Back in 2010, the U.S. Government signed a new
jobs bill, which included a section called the
Foreign Account Tax Compliance Act.
It required American citizens and businesses to reveal their
foreign assets, which would then be subject to taxes.
To make sure they actually did this, foreign financial
institutions had to share details of accounts held
by Americans. If they didn't, they'd face a 30% tax on all
payments originating from the U.S.
This was a problem for Swiss banks, which had
a reputation for secrecy. Before this, wealthy
individuals from all over the world could stash their
money into Swiss bank accounts with total anonymity.
Traditionally, Switzerland used to be one of those places where
the banks kept your information very secret. They didn't share
information with other governments, and that
was ultimately part of the Swiss banking model which
made it incredibly successful.
Back in 1934, the Swiss government passed a
banking secrecy act that ultimately made it an offense
for Swiss banks to reveal information about clients
to foreign governments, and that in a way sowed
the seeds of massive growth in the Swiss banking system.
Some of that history is very chequered.
The Nazis maybe hiding gold in Swiss bank vaults. African
dictators and despots that have syphoned off state funds.
That money has found its way into the Swiss banks.
The Swiss for their part would probably hold up
their hands and say, “Look, you know we
can't be responsible for where the money comes from.”
But that answer is not good enough anymore.
In 2007, a whistle-blower from Switzerland's largest bank
UBS exposed to U.S. authorities the degree
to which Swiss banks were helping American
clients sidestep tax collectors.
It was a revelation that the authorities in the
United States could not ignore, and they brought
it immediately to the door of UBS and to the other
Swiss banks that had U.S. citizens accounts that were
clearly being used for nefarious purposes.

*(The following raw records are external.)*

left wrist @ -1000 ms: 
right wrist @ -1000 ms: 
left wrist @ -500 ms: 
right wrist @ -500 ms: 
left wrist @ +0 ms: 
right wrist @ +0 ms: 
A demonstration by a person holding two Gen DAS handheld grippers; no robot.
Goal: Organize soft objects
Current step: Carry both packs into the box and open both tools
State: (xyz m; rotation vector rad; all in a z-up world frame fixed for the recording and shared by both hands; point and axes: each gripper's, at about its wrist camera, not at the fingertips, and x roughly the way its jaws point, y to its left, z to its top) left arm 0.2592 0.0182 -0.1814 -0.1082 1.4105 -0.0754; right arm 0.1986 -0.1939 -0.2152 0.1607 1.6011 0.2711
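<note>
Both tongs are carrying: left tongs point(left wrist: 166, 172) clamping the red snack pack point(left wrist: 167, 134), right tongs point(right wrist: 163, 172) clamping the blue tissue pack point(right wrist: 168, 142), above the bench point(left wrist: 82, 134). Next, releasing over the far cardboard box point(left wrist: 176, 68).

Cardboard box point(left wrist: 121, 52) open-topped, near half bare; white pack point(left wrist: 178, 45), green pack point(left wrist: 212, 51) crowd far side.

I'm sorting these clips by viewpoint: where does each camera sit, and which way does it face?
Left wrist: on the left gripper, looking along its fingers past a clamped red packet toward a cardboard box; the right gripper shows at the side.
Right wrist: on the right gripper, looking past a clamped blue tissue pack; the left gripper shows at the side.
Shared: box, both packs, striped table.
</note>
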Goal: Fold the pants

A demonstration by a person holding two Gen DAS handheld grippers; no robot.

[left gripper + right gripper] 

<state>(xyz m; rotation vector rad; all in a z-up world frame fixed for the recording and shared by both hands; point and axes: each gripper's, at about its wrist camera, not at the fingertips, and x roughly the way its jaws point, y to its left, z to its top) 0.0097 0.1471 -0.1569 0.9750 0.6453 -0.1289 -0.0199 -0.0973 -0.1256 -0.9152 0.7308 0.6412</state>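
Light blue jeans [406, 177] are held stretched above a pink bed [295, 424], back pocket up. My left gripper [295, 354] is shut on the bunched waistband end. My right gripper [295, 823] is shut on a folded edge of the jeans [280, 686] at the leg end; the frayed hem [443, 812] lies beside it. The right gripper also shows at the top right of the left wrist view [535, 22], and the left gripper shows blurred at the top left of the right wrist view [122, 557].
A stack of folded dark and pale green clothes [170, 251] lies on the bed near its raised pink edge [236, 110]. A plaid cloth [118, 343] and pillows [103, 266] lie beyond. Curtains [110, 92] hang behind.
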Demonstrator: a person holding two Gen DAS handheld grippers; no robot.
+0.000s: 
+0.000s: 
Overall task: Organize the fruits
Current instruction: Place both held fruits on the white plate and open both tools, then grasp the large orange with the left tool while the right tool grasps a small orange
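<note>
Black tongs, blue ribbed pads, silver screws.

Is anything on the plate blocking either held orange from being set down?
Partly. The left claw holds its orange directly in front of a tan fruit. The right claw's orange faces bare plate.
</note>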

That resulted in years of litigation between the Swiss
banks and the U.S. authorities which
ultimately resulted in billions of dollars' worth
of fines being paid out.
85 Swiss banks paid more than $5.5 billion in penalties,
but Switzerland's two biggest banks, paid the lion's share.

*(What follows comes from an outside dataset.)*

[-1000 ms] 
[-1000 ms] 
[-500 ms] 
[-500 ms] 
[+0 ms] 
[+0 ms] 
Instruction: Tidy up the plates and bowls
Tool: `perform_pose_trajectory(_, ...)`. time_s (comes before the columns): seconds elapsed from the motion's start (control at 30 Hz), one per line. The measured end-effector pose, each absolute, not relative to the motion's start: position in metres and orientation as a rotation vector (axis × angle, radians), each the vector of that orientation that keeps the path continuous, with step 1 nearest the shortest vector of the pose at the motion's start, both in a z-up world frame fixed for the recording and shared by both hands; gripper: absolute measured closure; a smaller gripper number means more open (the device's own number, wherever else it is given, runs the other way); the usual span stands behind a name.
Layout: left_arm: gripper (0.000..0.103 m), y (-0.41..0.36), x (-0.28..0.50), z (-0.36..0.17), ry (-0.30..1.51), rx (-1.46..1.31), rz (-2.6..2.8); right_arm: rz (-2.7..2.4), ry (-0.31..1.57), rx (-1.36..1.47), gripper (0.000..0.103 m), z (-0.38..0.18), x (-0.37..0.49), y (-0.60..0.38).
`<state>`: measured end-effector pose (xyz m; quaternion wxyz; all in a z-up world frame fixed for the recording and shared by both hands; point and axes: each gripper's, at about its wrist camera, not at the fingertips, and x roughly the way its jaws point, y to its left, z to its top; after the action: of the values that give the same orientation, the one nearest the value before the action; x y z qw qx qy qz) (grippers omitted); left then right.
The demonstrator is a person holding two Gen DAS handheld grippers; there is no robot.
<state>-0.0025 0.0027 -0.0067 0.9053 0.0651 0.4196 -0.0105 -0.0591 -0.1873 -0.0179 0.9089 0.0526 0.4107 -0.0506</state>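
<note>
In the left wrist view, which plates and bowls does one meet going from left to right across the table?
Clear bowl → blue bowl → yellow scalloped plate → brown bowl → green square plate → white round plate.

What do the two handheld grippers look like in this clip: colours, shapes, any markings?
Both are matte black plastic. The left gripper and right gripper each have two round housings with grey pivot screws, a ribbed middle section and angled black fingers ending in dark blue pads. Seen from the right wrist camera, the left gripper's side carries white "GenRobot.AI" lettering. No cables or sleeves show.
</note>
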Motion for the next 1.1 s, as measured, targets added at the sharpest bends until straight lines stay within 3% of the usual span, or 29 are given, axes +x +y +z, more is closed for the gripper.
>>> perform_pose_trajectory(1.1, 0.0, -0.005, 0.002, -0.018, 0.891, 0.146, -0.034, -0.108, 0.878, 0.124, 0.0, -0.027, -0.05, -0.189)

UBS settled for $780 million in 2009, while Credit Suisse
was fined a whopping $2.6 billion in 2014.
As regulators paid more attention to tax compliance,
Switzerland's share of global asset management fell from
around 9% in 2004 to slightly above 4% in 2009.
What's more, is the Swiss government's decision to
exchange bank information with the U.S. opened the
door for EU member states to begin their own judicial
investigations. Those resulted in further large
out-of-court settlements.
How did UBS and Credit Suisse manage these big
pay-outs, and what did it do to the direction
of their business?
Ultimately, they just had to pay the fines, but the
consequences obviously has been a significant hit
to earnings and the shareholders don't
like that and the management don't
like that. So, where the banks have gone next is
they've had to go out and try and find new markets,
new opportunities and as you look at the world at the
moment, there is one clear area where the opportunity
set is growing. That is in the emerging markets of Asia,
particularly where there is a growing middle class that
has savings that need to be managed.
When you exclude China from the mix, Swiss banks
Credit Suisse, UBS and Julius Baer are among
Asia's five biggest wealth managers.
In Asia, Singapore and Hong Kong's banking laws have
propelled their status as offshore financial centers.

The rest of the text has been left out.